What you need to do: Could you return the full listing, every line exactly as given?

Available data:
- - - - - - -

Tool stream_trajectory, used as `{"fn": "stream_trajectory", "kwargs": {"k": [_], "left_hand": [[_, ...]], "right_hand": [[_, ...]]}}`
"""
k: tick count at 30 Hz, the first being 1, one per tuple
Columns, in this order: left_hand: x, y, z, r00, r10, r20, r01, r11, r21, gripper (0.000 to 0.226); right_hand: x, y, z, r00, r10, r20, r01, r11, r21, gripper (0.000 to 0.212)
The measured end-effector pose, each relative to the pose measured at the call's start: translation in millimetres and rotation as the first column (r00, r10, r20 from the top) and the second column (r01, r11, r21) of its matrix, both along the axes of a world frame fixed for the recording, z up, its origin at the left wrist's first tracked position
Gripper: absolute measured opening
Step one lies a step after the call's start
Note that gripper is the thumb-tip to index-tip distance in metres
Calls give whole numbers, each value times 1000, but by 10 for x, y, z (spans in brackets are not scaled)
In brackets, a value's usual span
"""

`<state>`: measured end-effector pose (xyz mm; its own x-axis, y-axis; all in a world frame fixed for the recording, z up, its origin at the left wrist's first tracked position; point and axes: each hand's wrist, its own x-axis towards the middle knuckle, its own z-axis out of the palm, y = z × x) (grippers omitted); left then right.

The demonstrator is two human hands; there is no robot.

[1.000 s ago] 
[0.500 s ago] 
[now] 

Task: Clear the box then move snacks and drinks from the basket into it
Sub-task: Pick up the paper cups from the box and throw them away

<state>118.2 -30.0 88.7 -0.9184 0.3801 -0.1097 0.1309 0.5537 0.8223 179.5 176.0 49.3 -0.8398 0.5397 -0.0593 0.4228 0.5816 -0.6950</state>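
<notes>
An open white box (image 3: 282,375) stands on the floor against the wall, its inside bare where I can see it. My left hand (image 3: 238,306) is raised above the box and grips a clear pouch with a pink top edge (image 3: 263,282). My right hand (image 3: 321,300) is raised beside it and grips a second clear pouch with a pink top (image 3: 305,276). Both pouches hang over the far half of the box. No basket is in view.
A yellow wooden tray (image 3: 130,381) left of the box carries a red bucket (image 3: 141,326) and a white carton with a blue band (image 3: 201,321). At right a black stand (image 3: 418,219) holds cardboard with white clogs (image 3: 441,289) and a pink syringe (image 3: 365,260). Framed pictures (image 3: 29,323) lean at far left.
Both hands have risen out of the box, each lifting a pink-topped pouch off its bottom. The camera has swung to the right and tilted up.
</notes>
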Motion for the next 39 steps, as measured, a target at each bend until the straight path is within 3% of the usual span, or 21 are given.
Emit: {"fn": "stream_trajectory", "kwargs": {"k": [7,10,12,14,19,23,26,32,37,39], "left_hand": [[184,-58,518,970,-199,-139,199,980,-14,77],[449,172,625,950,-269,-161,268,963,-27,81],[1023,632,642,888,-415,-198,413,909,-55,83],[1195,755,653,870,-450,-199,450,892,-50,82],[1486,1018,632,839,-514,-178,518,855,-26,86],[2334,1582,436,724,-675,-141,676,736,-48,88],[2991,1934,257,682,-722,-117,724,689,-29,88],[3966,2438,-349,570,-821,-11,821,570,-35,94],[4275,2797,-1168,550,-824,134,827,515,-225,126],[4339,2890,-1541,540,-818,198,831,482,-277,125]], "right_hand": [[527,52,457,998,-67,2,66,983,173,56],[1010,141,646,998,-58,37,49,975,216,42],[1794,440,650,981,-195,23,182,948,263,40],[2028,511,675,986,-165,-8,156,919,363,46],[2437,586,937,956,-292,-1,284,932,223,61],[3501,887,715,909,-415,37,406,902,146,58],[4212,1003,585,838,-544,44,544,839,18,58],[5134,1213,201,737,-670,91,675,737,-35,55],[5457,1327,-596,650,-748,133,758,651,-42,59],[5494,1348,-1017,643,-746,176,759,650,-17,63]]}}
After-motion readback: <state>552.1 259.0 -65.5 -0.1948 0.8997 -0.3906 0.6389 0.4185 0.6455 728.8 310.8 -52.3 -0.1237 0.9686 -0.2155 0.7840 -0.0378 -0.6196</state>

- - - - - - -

Exercise output:
Tool stream_trajectory, used as `{"fn": "stream_trajectory", "kwargs": {"k": [_], "left_hand": [[_, ...]], "right_hand": [[_, ...]]}}`
"""
k: tick count at 30 Hz, the first being 1, one per tuple
Columns, in this order: left_hand: x, y, z, r00, r10, r20, r01, r11, r21, gripper (0.000 to 0.226); right_hand: x, y, z, r00, r10, r20, r01, r11, r21, gripper (0.000 to 0.212)
The measured end-effector pose, each relative to the pose measured at the call's start: translation in millimetres and rotation as the first column (r00, r10, r20 from the top) and the second column (r01, r11, r21) of its matrix, both along the axes of a world frame fixed for the recording, z up, its origin at the left wrist's first tracked position
Gripper: absolute measured opening
Step one lies a step after the call's start
Note that gripper is the thumb-tip to index-tip distance in metres
Calls give whole numbers, each value times 1000, but by 10 for x, y, z (spans in brackets are not scaled)
In brackets, a value's usual span
"""

`<state>`: measured end-effector pose (xyz mm; its own x-axis, y-axis; all in a world frame fixed for the recording, z up, its origin at the left wrist's first tracked position; point and axes: each hand's wrist, its own x-axis towards the middle knuckle, its own z-axis out of the palm, y = z × x) (grippers omitted); left then right.

The demonstrator is two human hands; there is no robot.

[1.000 s ago] 
[0.500 s ago] 
[now] 

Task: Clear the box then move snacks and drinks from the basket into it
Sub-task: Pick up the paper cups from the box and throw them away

<state>118.2 -30.0 88.7 -0.9184 0.3801 -0.1097 0.1309 0.5537 0.8223 179.5 176.0 49.3 -0.8398 0.5397 -0.0593 0.4228 0.5816 -0.6950</state>
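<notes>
An open white box (image 3: 282,375) stands on the floor against the wall, its inside bare where I can see it. My left hand (image 3: 238,306) is raised above the box and grips a clear pouch with a pink top edge (image 3: 263,282). My right hand (image 3: 321,300) is raised beside it and grips a second clear pouch with a pink top (image 3: 305,276). Both pouches hang over the far half of the box. No basket is in view.
A yellow wooden tray (image 3: 130,381) left of the box carries a red bucket (image 3: 141,326) and a white carton with a blue band (image 3: 201,321). At right a black stand (image 3: 418,219) holds cardboard with white clogs (image 3: 441,289) and a pink syringe (image 3: 365,260). Framed pictures (image 3: 29,323) lean at far left.
Both hands have risen out of the box, each lifting a pink-topped pouch off its bottom. The camera has swung to the right and tilted up.
</notes>
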Motion for the next 39 steps, as measured, a target at each bend until the straight path is within 3% of the usual span, or 21 are given.
Emit: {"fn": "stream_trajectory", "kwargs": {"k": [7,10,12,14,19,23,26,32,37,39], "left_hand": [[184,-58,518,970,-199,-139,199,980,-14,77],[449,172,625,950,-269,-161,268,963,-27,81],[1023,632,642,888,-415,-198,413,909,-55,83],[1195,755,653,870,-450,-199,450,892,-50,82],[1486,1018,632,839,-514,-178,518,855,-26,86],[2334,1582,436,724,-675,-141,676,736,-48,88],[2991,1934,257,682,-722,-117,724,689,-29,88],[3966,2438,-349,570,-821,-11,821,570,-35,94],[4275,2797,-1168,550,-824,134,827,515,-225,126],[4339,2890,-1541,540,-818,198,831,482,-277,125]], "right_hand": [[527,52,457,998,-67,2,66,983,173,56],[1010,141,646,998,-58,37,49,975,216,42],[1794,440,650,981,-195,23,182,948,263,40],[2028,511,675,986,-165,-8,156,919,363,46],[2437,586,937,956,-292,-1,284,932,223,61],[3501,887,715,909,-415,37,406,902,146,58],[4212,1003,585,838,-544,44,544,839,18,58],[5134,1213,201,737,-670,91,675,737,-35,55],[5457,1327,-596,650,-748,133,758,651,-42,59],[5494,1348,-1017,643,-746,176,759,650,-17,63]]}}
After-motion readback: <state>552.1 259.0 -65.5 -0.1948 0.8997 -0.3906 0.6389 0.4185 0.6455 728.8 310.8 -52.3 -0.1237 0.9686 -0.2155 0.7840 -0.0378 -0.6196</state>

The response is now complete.